*What is needed*: In the listing below, find the line holding "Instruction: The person" and the line holding "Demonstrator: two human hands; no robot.". Write out those two lines and all lines between, exactly, and nothing more.

*Collected material*:
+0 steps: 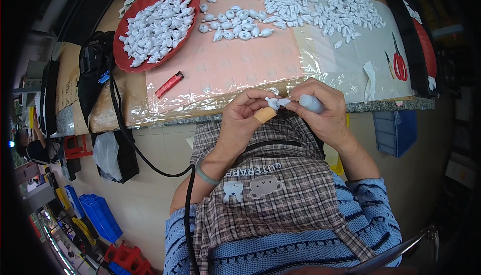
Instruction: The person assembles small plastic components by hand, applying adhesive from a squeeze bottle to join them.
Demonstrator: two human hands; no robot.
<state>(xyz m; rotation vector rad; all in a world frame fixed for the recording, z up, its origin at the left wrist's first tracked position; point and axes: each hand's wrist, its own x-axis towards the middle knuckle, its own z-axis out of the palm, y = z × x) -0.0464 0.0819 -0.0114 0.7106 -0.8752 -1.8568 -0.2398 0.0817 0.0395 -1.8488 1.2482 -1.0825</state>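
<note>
Close to the table's front edge, my left hand (238, 124) pinches a small white molded piece (272, 103) between thumb and fingers. An orange-tan finger cover (264, 115) wraps the thumb. My right hand (328, 117) is closed too, its thumb and forefinger on a second small white piece (284, 102) that meets the first. Whether the two are joined, I cannot tell. A pale translucent squeeze bottle (311, 104) also rests in the right hand, held against the palm. Both hands are above the lap, over a checked apron (270, 167).
A scalloped red plate (120, 54) heaped with white pieces stands back left. Loose round white pieces (235, 23) and many slender ones (320, 4) cover the back. A red lighter-like stick (169, 84), red-handled scissors (400, 65) and a paper strip (370, 80) lie nearer. A black cable (150, 162) hangs left.
</note>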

*Exercise result*:
Instruction: The person assembles small plastic components by hand, applying adhesive from a squeeze bottle to join them.
Demonstrator: two human hands; no robot.

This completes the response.